Missoula police hope the testing will help to determine if the children were related and potentially tie them to an existing missing persons case. Sgt. Travis Welsh, public information officer, said the lab told Missoula police that testing and analysis could take three to six months.

Labare lived in a camper in the backyard of the home for around six years until he was forced to move in the summer of 2016, just over a year before the box was found. He said he had been a friend of Leo “Russ” Kerr, the former owner of the home, and had lived at the property taking care of Kerr for around two and a half years until his death in 2013.

“I was with Russ, holding his hand, the day he died in St. Pat’s,” Labare said.

Kerr grew up in the home, and Labare said to his knowledge it had been in the family for generations. After Kerr’s death, Labare said he stayed at the property, remodeling the house and serving as a property manager for renters who lived there at the behest of Kerr’s son, who lives out of state.

Following a disagreement between himself, the son and the then-tenants in the summer of 2016, a Missoula property management company was brought in to oversee the home and Labare moved his backyard camper elsewhere, he said. During the time he lived on the property, Labare said three different groups of people rented the home.

According to a search warrant, the box containing the teeth and bones was found in one of the sheds after tenants were evicted in September.

Labare said Kerr had been a “hoarder” and two of the sheds were “packed front to back” with boxes of his personal possessions.
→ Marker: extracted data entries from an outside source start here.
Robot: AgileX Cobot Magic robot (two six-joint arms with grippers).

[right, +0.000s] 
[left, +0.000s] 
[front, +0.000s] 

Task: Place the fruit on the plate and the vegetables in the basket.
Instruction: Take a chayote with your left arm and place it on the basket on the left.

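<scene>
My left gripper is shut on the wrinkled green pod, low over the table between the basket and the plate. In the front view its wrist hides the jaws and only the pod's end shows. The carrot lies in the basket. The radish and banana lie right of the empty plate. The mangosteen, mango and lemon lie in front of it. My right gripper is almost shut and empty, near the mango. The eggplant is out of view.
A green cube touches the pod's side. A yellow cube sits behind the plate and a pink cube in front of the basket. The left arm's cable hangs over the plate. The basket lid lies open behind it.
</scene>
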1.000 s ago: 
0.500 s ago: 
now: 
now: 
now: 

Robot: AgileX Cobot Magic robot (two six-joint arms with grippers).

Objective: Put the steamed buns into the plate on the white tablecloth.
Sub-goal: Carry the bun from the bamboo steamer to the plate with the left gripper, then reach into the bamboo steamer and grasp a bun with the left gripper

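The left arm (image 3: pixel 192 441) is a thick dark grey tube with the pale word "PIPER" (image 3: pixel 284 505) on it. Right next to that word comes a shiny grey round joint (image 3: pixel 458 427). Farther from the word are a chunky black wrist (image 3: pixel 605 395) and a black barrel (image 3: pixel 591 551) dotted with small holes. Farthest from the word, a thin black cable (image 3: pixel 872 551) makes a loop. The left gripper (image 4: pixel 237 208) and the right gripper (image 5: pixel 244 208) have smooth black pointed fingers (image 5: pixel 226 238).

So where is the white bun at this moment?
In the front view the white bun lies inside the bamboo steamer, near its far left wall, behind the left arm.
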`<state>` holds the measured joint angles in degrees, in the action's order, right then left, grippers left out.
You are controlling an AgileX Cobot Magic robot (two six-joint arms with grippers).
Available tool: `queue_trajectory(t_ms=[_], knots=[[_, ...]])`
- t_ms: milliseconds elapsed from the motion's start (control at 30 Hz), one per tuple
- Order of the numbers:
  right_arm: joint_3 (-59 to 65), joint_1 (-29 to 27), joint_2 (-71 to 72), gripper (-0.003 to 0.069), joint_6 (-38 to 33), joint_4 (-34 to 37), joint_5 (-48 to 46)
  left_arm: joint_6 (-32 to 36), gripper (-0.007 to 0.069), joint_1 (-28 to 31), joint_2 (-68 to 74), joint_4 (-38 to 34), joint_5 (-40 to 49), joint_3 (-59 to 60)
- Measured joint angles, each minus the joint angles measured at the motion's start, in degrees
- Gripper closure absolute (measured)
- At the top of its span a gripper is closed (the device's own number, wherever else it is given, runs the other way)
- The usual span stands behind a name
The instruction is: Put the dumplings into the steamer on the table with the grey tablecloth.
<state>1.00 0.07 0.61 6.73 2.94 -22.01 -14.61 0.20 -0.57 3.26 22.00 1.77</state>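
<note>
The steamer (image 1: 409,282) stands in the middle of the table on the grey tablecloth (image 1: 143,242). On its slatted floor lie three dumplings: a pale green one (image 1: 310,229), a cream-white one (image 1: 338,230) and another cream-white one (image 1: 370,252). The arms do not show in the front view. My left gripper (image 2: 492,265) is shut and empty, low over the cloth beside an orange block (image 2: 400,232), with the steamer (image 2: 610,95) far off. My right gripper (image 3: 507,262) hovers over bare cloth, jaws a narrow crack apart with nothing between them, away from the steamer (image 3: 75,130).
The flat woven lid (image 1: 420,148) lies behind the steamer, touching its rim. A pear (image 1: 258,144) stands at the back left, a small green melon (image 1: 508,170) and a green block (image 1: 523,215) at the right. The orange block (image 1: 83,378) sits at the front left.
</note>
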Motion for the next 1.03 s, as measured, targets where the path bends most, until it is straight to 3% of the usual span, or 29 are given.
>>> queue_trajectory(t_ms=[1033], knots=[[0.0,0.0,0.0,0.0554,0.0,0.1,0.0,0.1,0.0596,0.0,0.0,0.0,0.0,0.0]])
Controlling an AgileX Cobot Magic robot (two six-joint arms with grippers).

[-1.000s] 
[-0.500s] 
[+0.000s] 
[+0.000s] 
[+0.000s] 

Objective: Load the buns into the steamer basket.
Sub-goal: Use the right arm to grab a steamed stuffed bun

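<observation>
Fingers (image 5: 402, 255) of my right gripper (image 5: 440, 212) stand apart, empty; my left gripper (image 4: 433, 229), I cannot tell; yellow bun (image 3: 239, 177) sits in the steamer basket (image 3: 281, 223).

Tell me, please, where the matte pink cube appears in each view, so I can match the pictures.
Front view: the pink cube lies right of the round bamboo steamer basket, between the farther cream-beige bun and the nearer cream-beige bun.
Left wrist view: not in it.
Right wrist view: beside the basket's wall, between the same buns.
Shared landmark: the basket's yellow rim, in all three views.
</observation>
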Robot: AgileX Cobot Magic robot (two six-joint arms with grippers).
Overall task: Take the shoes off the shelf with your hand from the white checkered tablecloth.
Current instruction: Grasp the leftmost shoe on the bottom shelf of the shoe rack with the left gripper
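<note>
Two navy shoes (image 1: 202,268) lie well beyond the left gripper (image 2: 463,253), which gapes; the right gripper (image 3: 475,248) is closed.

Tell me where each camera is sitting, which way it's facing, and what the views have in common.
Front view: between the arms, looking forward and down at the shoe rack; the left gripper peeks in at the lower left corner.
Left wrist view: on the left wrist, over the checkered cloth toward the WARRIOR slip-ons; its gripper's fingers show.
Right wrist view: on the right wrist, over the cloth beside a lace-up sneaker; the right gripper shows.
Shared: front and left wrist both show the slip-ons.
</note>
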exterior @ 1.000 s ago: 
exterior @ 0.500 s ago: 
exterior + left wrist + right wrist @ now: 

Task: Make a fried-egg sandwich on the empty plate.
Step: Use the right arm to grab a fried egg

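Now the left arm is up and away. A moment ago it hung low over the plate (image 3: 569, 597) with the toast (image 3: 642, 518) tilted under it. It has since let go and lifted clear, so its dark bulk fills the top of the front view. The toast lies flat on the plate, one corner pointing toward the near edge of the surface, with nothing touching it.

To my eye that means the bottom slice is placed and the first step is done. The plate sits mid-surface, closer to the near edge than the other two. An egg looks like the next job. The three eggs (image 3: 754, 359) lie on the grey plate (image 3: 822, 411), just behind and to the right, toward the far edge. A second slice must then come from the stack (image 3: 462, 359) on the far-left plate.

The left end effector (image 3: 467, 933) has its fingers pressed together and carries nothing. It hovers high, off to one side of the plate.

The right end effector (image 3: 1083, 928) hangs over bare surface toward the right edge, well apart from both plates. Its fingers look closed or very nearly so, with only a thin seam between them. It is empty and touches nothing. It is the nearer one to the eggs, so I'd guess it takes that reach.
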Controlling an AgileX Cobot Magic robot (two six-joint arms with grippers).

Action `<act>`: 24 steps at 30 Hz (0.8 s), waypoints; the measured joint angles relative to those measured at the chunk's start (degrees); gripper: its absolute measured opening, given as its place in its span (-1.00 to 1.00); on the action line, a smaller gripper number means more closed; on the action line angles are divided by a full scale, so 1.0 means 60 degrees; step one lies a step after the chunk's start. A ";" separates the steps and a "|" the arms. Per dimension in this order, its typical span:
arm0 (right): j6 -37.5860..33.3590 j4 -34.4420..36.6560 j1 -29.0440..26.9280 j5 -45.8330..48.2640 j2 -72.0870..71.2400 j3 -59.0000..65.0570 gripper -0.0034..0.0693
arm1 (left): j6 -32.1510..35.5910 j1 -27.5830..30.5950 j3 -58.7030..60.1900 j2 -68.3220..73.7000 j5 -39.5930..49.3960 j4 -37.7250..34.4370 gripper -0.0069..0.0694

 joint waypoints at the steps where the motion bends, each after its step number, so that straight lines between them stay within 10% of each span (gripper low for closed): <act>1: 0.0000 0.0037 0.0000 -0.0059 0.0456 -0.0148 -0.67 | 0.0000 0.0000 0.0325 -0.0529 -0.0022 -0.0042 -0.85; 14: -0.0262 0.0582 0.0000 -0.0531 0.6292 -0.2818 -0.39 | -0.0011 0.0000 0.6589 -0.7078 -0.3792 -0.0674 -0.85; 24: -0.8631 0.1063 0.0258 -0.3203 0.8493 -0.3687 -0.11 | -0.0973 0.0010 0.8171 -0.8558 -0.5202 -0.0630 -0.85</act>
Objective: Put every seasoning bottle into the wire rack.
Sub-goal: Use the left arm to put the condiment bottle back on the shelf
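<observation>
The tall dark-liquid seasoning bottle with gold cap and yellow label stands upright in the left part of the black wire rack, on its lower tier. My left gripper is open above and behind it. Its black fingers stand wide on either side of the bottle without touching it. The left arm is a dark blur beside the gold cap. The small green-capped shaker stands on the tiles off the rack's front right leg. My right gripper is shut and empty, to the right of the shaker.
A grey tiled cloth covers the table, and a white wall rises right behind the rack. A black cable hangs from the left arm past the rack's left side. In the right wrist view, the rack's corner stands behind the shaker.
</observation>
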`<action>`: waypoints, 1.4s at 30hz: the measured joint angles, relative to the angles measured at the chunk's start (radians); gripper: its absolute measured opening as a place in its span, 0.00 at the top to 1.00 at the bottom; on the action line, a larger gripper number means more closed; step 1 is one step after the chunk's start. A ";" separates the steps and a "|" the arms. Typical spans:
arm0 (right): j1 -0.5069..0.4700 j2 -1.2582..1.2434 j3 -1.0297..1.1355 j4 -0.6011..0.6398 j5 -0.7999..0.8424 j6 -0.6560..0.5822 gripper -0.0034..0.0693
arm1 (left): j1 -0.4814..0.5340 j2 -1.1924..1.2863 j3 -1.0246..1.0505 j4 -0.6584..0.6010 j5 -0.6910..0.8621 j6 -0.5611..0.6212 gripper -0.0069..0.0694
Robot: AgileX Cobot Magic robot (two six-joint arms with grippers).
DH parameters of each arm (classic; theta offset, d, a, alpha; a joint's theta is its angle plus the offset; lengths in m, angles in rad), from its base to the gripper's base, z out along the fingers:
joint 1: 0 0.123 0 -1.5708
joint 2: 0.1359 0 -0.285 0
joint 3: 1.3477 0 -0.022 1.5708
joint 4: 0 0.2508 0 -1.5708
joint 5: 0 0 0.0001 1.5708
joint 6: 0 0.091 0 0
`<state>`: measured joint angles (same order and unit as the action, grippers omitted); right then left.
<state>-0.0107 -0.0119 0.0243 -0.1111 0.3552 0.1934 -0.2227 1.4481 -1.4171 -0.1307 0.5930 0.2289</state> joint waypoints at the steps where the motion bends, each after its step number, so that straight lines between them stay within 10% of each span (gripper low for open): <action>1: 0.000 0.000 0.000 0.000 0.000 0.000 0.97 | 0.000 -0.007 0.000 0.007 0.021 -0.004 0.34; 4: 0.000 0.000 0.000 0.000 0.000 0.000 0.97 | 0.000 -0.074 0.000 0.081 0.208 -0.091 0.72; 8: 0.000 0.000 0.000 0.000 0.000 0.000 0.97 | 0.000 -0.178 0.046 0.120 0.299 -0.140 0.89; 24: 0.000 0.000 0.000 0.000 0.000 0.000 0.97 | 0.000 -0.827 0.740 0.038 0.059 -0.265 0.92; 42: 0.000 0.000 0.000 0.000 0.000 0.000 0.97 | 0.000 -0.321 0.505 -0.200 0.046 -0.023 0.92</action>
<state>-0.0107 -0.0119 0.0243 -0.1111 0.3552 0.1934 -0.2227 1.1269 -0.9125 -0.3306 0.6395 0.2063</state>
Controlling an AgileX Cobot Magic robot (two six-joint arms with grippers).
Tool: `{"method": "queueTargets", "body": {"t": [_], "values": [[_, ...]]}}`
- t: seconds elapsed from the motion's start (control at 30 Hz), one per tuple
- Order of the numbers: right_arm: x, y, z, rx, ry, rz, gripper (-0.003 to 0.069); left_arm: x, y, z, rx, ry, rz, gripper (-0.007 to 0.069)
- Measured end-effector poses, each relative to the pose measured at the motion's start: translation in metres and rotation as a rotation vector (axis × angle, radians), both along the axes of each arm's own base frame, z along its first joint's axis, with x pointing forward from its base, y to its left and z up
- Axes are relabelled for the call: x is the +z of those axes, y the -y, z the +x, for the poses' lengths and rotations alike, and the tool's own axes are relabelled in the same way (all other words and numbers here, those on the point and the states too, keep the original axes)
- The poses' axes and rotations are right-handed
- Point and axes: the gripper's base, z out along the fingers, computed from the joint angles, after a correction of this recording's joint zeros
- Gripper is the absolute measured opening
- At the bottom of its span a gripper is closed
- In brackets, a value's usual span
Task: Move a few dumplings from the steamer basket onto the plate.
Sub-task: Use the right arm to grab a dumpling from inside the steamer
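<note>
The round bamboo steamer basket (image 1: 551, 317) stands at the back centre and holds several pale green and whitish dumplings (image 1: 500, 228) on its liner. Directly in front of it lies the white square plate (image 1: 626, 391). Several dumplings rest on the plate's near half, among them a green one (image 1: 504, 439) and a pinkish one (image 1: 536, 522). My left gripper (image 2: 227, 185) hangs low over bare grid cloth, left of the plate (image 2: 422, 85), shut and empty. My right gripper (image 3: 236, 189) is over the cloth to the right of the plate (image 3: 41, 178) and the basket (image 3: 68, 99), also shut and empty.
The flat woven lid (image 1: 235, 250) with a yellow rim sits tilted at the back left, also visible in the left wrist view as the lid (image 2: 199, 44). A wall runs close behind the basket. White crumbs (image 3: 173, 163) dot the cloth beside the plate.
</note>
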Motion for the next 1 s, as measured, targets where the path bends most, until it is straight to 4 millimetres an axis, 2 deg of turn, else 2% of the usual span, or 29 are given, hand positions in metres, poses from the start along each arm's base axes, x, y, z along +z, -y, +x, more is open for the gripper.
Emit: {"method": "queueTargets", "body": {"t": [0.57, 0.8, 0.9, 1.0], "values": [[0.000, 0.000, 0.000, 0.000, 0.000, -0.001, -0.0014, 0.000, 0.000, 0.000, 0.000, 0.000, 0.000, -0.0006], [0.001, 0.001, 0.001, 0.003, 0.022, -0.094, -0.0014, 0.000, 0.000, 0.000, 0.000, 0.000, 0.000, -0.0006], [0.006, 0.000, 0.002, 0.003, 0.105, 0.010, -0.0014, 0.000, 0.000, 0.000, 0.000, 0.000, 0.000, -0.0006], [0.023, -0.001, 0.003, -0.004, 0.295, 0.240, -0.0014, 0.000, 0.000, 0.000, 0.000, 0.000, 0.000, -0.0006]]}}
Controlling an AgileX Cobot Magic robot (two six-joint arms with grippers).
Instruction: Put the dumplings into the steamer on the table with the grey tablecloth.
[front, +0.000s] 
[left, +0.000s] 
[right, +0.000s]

Labare said that once, at the son’s request, he opened a few boxes at the front of one of the sheds to confirm the contents were Kerr’s belongings, but that the son never came to get any of them. Labare said that when he left the property in the summer of 2016, all of the boxes were still there.

Another of the sheds contained various yard tools and other maintenance equipment, Labare said.

Labare said Baker asked him what he would have done if he had found the box.

“I said I probably would do the same as the guys who did find it. I would be down here talking to you,” Labare said he told the detective.

Labare said Baker also asked him about any connection he may have to Michigan. A Michigan detective has been in touch with Missoula police about the case, interested to know if it potentially could be related to a case in that state where three brothers went missing in November 2010.

Labare said he had been a long-distance truck driver for around three years, but didn’t know if he had ever driven through or worked jobs in Michigan. He said he still had his log books and offered to turn them over to the Missoula police if they wanted them.

Police said Friday they are not aware of any connection to the missing Michigan boys other than that the ages of the boys are similar to what's believed to have been those of the children whose bones and teeth were found. 

Anyone with information about the case is asked to call Detective Guy Baker at 406-396-3217.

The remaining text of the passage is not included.